** Opening Input data block **

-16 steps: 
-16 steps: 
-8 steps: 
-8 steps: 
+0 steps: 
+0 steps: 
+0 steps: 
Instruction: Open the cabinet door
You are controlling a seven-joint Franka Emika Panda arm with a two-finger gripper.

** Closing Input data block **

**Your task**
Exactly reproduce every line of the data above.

**Result for this exercise**
-16 steps: 
-16 steps: 
-8 steps: 
-8 steps: 
+0 steps: 
+0 steps: 
+0 steps: 
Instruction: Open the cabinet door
You are controlling a seven-joint Franka Emika Panda arm with a two-finger gripper.

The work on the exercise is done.